**Work order**
Where the material below has a line containing "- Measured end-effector", start repeating exactly, and keep going through the line containing "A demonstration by", with no other lines.

*** Opening of Information shown ***

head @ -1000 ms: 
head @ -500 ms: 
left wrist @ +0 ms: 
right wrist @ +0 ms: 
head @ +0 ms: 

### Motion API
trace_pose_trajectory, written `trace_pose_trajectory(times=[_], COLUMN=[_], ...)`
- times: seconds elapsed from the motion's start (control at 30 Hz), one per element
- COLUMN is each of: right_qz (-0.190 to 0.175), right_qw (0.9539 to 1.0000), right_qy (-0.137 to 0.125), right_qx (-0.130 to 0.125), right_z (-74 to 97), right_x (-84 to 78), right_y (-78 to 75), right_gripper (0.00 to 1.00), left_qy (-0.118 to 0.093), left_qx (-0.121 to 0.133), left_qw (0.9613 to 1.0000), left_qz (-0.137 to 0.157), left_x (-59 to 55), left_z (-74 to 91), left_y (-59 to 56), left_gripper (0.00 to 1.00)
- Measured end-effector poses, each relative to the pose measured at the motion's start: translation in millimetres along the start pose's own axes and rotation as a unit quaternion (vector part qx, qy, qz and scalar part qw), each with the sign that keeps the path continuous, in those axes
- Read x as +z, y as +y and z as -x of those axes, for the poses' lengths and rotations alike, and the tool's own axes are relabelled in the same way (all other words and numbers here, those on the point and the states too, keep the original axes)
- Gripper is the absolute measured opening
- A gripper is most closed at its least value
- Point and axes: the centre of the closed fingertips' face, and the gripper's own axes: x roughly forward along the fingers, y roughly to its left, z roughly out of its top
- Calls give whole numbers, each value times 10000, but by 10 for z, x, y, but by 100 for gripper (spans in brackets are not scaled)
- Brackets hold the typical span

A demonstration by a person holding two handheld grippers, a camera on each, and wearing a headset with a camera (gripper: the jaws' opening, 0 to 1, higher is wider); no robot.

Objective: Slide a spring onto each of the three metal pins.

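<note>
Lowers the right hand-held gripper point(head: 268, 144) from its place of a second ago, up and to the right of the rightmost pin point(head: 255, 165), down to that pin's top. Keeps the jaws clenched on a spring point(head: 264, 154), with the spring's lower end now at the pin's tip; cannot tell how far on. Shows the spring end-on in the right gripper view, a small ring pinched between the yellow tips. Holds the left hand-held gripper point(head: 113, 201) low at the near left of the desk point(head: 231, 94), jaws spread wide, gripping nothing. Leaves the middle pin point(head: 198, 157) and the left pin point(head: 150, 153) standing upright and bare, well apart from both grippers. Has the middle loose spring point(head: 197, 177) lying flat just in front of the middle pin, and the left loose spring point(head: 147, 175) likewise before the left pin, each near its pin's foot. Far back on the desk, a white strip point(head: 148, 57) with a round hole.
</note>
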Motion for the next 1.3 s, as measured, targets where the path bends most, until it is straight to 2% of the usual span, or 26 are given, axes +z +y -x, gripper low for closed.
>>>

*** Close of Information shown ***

**Problem solution**
- Measured end-effector poses, each relative to the pose measured at the motion's start: translation in millimetres along the start pose's own axes and rotation as a unit quaternion (vector part qx, qy, qz and scalar part qw), each with the sign that keeps the path continuous, in those axes
- Read x as +z, y as +y and z as -x of those axes, for the poses' lengths and rotations alike, and the tool's own axes are relabelled in the same way (all other words and numbers here, those on the point and the states too, keep the original axes)
- Gripper is the absolute measured opening
- A gripper is most closed at its least value
- Point and axes: the centre of the closed fingertips' face, and the gripper's own axes: x roughly forward along the fingers, y roughly to its left, z roughly out of its top
- Calls give whole numbers, each value times 10000, but by 10 for z, x, y, but by 100 for gripper (spans in brackets are not scaled)
- Brackets hold the typical span

A demonstration by a person holding two handheld grippers, a camera on each, and wearing a headset with a camera (gripper: the jaws' opening, 0 to 1, higher is wider); no robot.

Nothing more is needed for this exercise.